A good horror script doesn’t just kill a character in the first five or ten pages, it teases why this horror/thriller is different from all the others out there. Scream is brilliant because the opening establishes a unique M.O. for the killer – he calls up his victims on the phone and taunts them with movie trivia. Even before the Drew Barrymore character is killed, you know you’re reading something different.

The trick is that since the character introduced in the first scene is also usually dead by the end of that sequence, the audience needs a reason to stick around. That’s why you have to make your antagonist and his methods distinctive. In the case of a sequel, it helps to have a really inventive kill. Scream 2 doesn’t get lazy there either. While an audience watches a “Stab” movie, based on the events of the first Scream, Jada Pinkett Smith is killed in the audience and then bleeds to death standing in front of the screen. That’s a powerful image.

Tone. Genre. Craft. You don’t even need your lead characters to display those three elements. (But it doesn’t hurt.)

So if your story is about Bigfoots killing people out in the woods, make sure your opening is memorable. Don’t just have a generic kill, and don’t think that hyper-violence is the only way to get an audience’s attention. Show me the monster, and then show me why I should care what it does.

Monday, October 11, 2010

Adam Green's Frozen: The key to good horror is relatability

A couple of weeks ago I caught the movie Frozen on DVD. In a nutshell, the premise is that three college kids manage to bribe their way onto a ski resort without buying lift tickets, only to find themselves stuck on the lift halfway up the mountain when the resort closes early for the week due to an incoming storm. See, since they're not part of the official head count, no one in charge even knows they're missing.

So there they are - stuck on the stopped ski lift, dangling fifty feet from the ground. A major storm is coming in and since this is Sunday night the resort is closed all week until Friday. They have three choices: wait, jump, or try to climb on the wire until they get to a tower and then climb down. Waiting means freezing to death, jumping is sure to cause serious injury, and it's almost impossible to climb on those metal wires, to say nothing of the upper body strength needed.

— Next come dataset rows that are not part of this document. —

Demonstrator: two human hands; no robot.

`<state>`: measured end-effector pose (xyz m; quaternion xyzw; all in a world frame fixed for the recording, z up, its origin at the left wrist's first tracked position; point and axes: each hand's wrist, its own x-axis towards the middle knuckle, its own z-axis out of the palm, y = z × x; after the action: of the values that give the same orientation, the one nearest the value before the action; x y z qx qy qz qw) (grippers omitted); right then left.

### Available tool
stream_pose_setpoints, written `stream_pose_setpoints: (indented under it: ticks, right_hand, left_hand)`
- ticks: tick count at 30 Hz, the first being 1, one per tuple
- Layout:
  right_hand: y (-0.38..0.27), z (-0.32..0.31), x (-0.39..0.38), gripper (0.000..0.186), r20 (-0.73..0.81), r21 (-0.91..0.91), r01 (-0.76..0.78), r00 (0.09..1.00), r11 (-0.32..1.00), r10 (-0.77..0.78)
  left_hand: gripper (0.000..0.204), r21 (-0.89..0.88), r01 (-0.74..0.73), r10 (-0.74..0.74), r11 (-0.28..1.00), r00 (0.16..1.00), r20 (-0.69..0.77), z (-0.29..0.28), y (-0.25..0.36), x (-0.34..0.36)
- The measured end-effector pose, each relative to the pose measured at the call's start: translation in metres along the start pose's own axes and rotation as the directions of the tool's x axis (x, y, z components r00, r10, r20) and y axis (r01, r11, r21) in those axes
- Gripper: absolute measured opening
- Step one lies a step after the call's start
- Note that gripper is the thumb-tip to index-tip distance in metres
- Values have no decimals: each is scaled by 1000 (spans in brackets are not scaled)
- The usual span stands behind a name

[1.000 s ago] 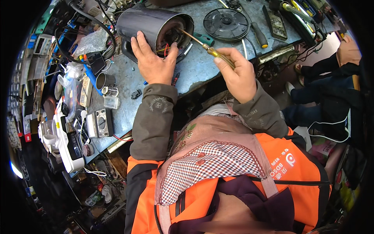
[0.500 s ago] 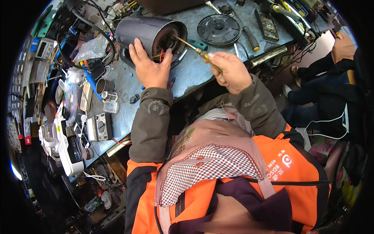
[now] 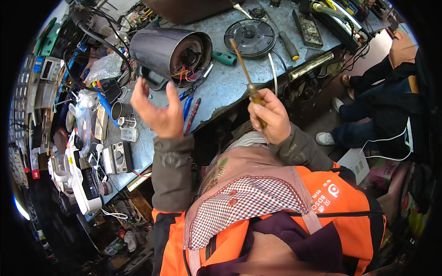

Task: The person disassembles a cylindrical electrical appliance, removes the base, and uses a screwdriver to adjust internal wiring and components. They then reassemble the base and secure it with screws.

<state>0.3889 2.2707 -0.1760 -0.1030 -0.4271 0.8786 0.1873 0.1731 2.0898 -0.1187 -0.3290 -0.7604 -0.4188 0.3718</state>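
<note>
A dark metal kettle lies on its side on the workbench, its opened underside facing right. Red and other coloured wires hang out of that end. My left hand is empty, thumb and fingers apart, in front of the kettle's black handle and off the body. In my right hand is a screwdriver with a yellowish translucent handle, its long shaft pointing up and away over the bench edge. The tip touches nothing that I can make out. Beyond it lies a round black kettle base cover.
Around the kettle lie a green-handled tool, another screwdriver, blue-handled pliers and a red-and-black tool. A multimeter and small cups stand left among clutter. Another person is at the right.
My left hand has let go of the kettle and drawn back toward me. The screwdriver has come out of the kettle's underside and now points upward, nearer to me.
</note>
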Motion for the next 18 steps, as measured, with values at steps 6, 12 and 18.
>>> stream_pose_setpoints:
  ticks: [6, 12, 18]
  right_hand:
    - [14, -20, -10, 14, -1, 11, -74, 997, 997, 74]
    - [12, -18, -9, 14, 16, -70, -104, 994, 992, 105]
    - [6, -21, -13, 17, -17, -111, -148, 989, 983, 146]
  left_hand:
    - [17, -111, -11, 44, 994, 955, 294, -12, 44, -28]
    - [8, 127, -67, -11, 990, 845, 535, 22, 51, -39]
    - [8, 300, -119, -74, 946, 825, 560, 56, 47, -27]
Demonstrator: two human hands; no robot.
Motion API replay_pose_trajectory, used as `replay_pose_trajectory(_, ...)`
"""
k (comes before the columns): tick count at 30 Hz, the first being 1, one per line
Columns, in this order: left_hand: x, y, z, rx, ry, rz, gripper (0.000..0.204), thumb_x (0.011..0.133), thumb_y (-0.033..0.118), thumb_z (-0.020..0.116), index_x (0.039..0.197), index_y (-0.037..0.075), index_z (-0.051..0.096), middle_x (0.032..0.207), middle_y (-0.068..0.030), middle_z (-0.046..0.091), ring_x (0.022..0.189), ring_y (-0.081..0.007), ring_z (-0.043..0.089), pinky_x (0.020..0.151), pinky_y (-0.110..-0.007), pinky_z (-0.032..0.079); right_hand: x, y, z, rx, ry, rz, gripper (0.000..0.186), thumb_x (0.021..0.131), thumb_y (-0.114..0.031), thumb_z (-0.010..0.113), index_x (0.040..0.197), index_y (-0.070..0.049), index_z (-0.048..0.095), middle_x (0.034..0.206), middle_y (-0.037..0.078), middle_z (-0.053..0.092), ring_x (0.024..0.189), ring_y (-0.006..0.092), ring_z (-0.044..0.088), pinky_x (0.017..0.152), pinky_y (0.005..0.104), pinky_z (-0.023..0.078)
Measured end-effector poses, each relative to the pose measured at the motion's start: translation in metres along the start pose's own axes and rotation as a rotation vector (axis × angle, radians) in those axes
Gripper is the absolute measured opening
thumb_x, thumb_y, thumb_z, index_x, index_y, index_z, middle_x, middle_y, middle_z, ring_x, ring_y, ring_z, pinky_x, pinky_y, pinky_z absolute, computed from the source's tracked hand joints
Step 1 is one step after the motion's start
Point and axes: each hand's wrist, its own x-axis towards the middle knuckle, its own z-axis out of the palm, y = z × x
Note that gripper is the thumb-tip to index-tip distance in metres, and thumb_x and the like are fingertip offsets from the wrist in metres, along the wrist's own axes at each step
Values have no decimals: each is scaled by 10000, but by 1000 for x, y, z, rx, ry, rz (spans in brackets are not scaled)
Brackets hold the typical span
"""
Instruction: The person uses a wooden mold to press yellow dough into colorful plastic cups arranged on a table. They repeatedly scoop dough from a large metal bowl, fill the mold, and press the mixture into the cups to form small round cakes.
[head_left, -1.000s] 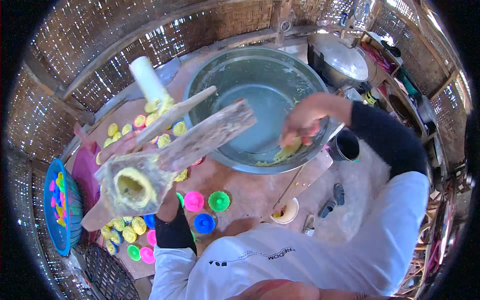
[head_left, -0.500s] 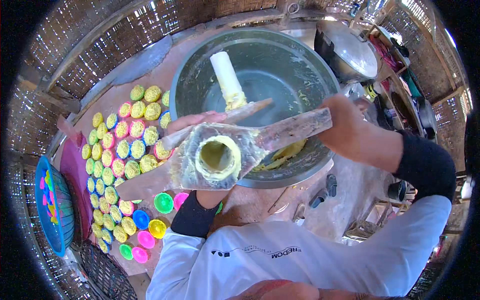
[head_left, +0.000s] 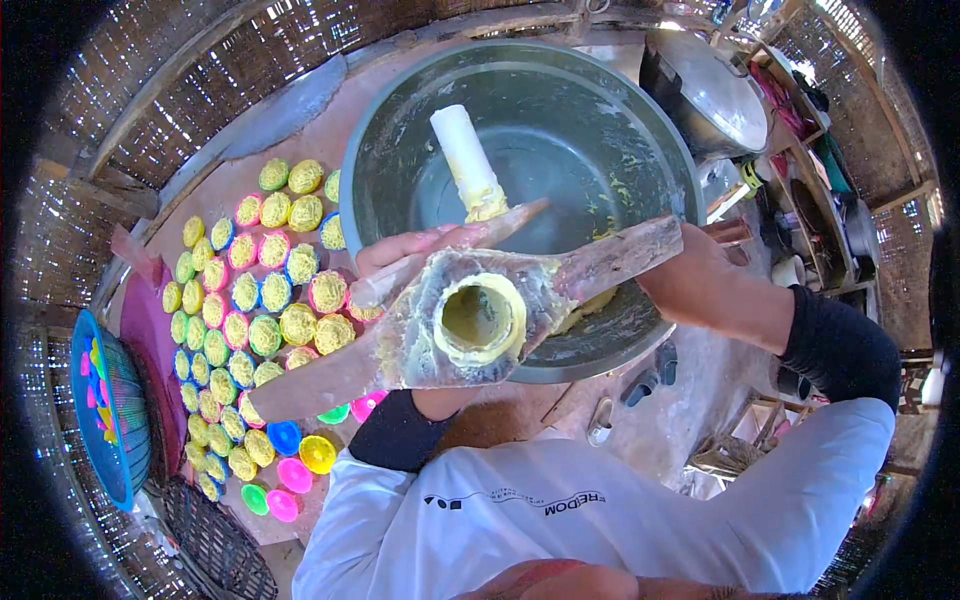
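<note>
A wooden hand press (head_left: 400,345) with two arms and a round, dough-smeared opening is held over a large grey-green tub (head_left: 362,150). Behind it is a plunger (head_left: 462,155), a white cylinder with yellow dough at its base, on a wooden handle (head_left: 505,222). My left hand (head_left: 415,246) is closed around this handle, its forearm passing under the press. At the press's right arm, my right hand (head_left: 678,278) grips from behind and below; its fingers are mostly hidden. Some yellow dough (head_left: 590,308) lies in the tub, partly covered by the press.
Many small coloured cups of yellow noodle-like strands (head_left: 298,324) stand on the floor at left, with bare cups (head_left: 318,455) nearer me. A blue basket (head_left: 100,480) stands far left, a lidded metal pot (head_left: 715,100) back right. Sandals (head_left: 640,388) lie to the right.
The press has shifted a little to the right, and the plunger with it. My right hand has slid from the tip of the press's arm to behind and below it.
</note>
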Motion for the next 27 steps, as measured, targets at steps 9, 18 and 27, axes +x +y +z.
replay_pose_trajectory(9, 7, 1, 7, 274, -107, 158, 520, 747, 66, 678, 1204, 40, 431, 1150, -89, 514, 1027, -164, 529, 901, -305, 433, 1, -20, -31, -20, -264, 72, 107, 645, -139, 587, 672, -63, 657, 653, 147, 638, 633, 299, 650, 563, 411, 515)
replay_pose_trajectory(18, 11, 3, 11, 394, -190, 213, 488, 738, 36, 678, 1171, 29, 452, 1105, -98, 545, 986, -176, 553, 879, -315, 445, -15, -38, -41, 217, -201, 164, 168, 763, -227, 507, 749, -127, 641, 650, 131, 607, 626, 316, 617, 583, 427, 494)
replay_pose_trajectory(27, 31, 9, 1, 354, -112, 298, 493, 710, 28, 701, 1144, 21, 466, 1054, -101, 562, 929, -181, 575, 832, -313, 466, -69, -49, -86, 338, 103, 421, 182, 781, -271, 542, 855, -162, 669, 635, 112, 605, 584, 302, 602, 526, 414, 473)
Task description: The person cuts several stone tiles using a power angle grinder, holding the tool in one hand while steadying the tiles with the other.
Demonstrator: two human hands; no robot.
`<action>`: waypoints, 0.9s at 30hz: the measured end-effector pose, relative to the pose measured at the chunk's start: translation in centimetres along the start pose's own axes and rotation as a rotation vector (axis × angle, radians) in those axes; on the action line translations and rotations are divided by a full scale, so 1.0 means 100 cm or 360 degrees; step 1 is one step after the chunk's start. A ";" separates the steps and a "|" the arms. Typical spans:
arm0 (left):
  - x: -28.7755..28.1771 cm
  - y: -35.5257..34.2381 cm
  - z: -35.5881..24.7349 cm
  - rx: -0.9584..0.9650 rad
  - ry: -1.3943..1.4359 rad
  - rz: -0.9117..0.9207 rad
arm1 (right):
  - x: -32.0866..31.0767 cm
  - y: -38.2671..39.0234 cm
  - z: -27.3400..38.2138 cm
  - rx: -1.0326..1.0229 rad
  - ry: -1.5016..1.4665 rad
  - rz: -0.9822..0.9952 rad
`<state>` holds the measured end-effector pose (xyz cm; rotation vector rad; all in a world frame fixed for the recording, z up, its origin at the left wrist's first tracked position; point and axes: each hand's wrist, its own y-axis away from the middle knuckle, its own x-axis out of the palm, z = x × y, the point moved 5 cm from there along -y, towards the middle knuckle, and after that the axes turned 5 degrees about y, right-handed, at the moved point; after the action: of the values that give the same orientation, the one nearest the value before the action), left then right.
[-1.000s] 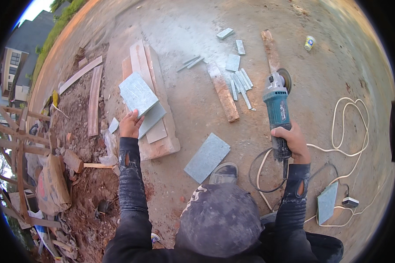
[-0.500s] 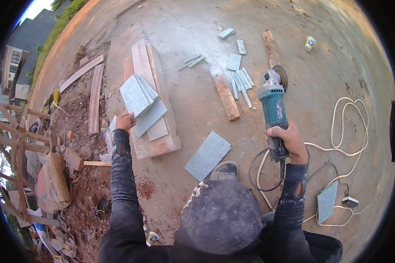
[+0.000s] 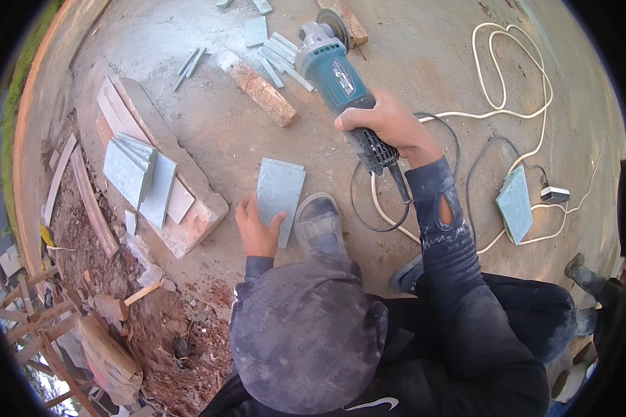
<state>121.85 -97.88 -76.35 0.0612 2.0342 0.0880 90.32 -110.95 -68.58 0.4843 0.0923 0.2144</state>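
Observation:
My right hand (image 3: 389, 128) is wrapped round the black rear grip of a teal angle grinder (image 3: 337, 76), held above the ground with its disc at the upper end. A grey-green stone tile (image 3: 283, 187) lies near my sandal, its doubled upper edge suggesting a second tile beneath. My left hand (image 3: 259, 229) is at this tile's left side, fingers apart along the edge and the thumb over its face; whether it bears any weight does not show. Further left, several fanned tiles (image 3: 129, 163) rest on a pinkish stone block (image 3: 202, 208).
Cut tile strips (image 3: 278, 59) lie beyond a reddish-brown bar (image 3: 261, 90). A pale cable (image 3: 466, 115) loops across the ground at right, around another tile (image 3: 515, 208) and a socket box (image 3: 554, 194). Rubble and a torn paper sack (image 3: 108, 354) are at lower left.
My left hand has left the fanned tiles on the block and come to the tile by my sandal. The grinder stays in my right hand. The whole view has shifted and turned.

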 end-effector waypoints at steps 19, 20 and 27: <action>0.029 -0.007 0.007 -0.0015 -0.0281 0.0174 | -0.009 0.000 -0.035 -0.0048 -0.0120 -0.0016; 0.028 -0.009 0.005 -0.0034 -0.0286 0.0193 | -0.008 0.000 -0.038 -0.0065 -0.0152 -0.0008; 0.052 -0.026 -0.014 -0.0173 -0.0400 0.0005 | -0.005 0.002 -0.043 -0.0059 -0.0200 0.0046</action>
<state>118.22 -100.09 -80.57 0.0066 1.7754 0.1834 89.21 -109.00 -72.25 0.4614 -0.0416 0.2133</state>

I really don't want to spoil what happens because this is one of those films that really makes good use of tension. Giving away anything else might spoil some of that for first time viewers and this is a film that really needs to be experienced fresh. Director Adam Green also gets in several vertigo-inducing shots that remind us just how high up these guys are and there are several moments that are very difficult to watch. It's not that the violence is exceptionally graphic, but the situation and the peril are very intense in places.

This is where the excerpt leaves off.